THE PROBLEM:
Would you please repeat the data exactly as given?

- Opening Delimiter -

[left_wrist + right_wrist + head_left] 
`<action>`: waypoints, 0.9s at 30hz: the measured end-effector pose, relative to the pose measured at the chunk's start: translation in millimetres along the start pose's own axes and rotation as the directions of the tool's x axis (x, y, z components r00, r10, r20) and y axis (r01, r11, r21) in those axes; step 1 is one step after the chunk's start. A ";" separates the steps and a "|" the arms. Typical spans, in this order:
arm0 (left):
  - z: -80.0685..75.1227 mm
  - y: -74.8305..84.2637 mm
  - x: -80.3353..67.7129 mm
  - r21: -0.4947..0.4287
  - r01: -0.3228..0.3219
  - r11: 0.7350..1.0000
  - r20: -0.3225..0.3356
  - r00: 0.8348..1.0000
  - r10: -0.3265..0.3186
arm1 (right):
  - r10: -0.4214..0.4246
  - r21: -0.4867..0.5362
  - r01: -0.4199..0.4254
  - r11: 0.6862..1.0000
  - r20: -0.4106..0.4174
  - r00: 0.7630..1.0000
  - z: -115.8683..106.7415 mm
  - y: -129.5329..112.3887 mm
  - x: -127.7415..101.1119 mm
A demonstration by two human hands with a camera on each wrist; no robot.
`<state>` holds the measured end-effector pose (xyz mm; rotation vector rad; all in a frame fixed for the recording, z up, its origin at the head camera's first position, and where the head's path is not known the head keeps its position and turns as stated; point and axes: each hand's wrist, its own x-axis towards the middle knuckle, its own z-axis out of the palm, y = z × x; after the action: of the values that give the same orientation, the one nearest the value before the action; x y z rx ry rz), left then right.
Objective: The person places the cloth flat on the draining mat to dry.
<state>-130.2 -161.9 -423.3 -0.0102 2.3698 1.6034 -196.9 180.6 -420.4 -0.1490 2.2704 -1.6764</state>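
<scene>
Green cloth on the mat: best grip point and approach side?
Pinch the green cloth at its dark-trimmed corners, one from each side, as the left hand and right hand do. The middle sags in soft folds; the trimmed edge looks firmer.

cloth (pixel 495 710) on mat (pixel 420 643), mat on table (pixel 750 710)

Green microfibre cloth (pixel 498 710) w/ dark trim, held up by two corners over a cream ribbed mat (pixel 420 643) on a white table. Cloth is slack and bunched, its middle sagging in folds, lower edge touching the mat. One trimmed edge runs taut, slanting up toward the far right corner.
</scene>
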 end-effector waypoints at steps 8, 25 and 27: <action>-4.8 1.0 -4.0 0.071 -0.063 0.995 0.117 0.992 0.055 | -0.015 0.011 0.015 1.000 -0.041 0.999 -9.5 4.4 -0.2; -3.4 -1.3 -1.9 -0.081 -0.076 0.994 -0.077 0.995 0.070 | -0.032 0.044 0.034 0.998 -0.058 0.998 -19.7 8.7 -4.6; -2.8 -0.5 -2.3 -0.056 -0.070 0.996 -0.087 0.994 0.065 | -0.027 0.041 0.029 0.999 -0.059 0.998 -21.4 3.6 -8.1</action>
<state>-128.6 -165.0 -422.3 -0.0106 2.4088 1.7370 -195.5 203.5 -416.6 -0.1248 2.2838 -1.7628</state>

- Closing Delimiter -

WRITTEN ANSWER:
[left_wrist + right_wrist + head_left] 
`<action>`: waypoints, 0.9s at 30hz: the measured end-effector pose, relative to the pose measured at the chunk's start: translation in millimetres along the start pose's own axes and rotation as the directions of the tool's x axis (x, y, z components r00, r10, r20) and y axis (r01, r11, r21) in those axes; step 1 is one step after the chunk's start. A ";" separates the steps and a "|" the arms. Typical spans, in this order:
arm0 (left):
  - z: -80.0685..75.1227 mm
  - y: -74.8305..84.2637 mm
  - x: -80.3353..67.7129 mm
  - r21: -0.4947..0.4287
  - r01: -0.3228..0.3219
  - r11: 0.7350..1.0000
  - r20: -0.3225..0.3356
  - r00: 0.8348..1.0000
  - r10: -0.3265..0.3186
arm1 (right):
  - r10: -0.4214..0.4246
  - r21: -0.4867..0.5362
  - r01: -0.4199..0.4254
  - r11: 0.6862..1.0000
  - r20: -0.4106..0.4174
  - r00: 0.7630..1.0000
  - z: -115.8683..106.7415 mm
  - y: -129.5329..112.3887 mm
  - x: -127.7415..101.1119 mm
A demonstration by two human hands with a camera on each wrist; no robot.
`<state>` holds the measured end-effector pose (xyz mm; rotation vector rad; all in a frame fixed for the recording, z up, its origin at the head camera's first position, and where the head's path is not known the head keeps its position and turns as stated; point and axes: each hand's wrist, its own x-axis towards the middle knuckle, its own z-axis out of the palm, y = z × x; after the action: of the values that give the same orientation, the one nearest the value before the action; x y z rx ry rz), left then right.
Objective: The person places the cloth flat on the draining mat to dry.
<state>-130.2 -161.9 -423.3 -0.0102 2.3698 1.6034 -196.9 180.6 -420.4 -0.1490 2.2704 -1.6764</state>
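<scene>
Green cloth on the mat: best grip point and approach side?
Pinch the green cloth at its dark-trimmed corners, one from each side, as the left hand and right hand do. The middle sags in soft folds; the trimmed edge looks firmer.

cloth (pixel 495 710) on mat (pixel 420 643), mat on table (pixel 750 710)

Green microfibre cloth (pixel 498 710) w/ dark trim, held up by two corners over a cream ribbed mat (pixel 420 643) on a white table. Cloth is slack and bunched, its middle sagging in folds, lower edge touching the mat. One trimmed edge runs taut, slanting up toward the far right corner.
</scene>
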 end-effector waypoints at steps 8, 25 and 27: <action>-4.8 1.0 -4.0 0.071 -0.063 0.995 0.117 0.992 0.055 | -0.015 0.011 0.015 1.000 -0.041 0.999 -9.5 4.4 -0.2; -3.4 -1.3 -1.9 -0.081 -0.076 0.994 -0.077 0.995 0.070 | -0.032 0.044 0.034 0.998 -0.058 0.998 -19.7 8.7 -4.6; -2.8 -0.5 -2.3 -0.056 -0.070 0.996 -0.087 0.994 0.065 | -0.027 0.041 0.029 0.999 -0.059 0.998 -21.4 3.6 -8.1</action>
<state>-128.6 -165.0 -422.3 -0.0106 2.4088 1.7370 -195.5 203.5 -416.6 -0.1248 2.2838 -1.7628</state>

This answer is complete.